A verbatim transcript of the data that follows, free of images, is the expected result.

SOURCE DATA
———

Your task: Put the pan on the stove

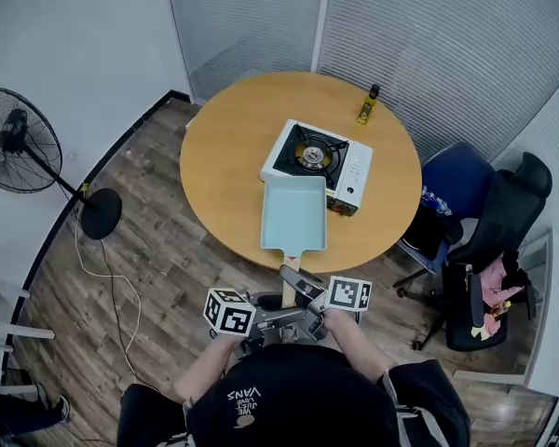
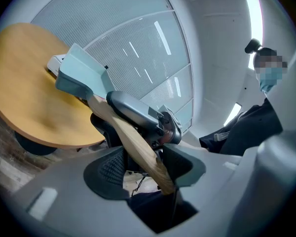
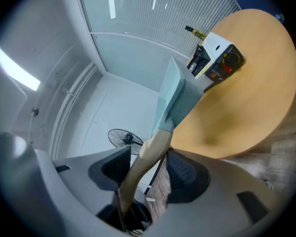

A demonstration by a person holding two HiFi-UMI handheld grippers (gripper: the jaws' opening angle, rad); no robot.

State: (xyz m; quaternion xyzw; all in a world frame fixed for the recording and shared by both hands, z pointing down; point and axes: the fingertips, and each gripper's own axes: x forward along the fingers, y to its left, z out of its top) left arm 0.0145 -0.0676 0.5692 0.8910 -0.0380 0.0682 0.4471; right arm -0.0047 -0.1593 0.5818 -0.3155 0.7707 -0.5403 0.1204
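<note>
One pale-blue rectangular pan [image 1: 293, 214] over near part of round desk [image 1: 224, 156], far edge just at stove [image 1: 309, 153], not on burner. Its wooden handle [image 1: 288, 294] juts past desk edge toward you. Your right gripper [image 3: 148, 169]: jaws clamped on handle nearer pan. Your left gripper [image 2: 148, 164]: jaws clamped on handle's end. Small bottle [image 1: 367, 106] beyond stove. Fan [image 1: 14, 138] on floor at your left, chairs [image 1: 498, 231] at your right.
</note>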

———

EXERCISE RESULT
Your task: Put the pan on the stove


A demonstration by a person holding two HiFi-UMI handheld grippers (gripper: the jaws' opening angle, rad); no robot.

State: (xyz m; quaternion xyzw; all in a world frame fixed for the recording and shared by both hands, z pointing down; point and axes: the fingertips, and each gripper's own axes: x forward along the fingers, y to its left, z out of its top) left arm 0.0145 -0.0676 0.5692 0.8910 -0.0380 0.0682 0.4471; right arm -0.0047 -0.1593 0.5818 -0.3155 0.7707 -0.5403 0.1204
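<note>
One pale-blue rectangular pan [image 1: 293, 214] over near part of round desk [image 1: 224, 156], far edge just at stove [image 1: 309, 153], not on burner. Its wooden handle [image 1: 288, 294] juts past desk edge toward you. Your right gripper [image 3: 148, 169]: jaws clamped on handle nearer pan. Your left gripper [image 2: 148, 164]: jaws clamped on handle's end. Small bottle [image 1: 367, 106] beyond stove. Fan [image 1: 14, 138] on floor at your left, chairs [image 1: 498, 231] at your right.
</note>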

What appears above is the complete answer.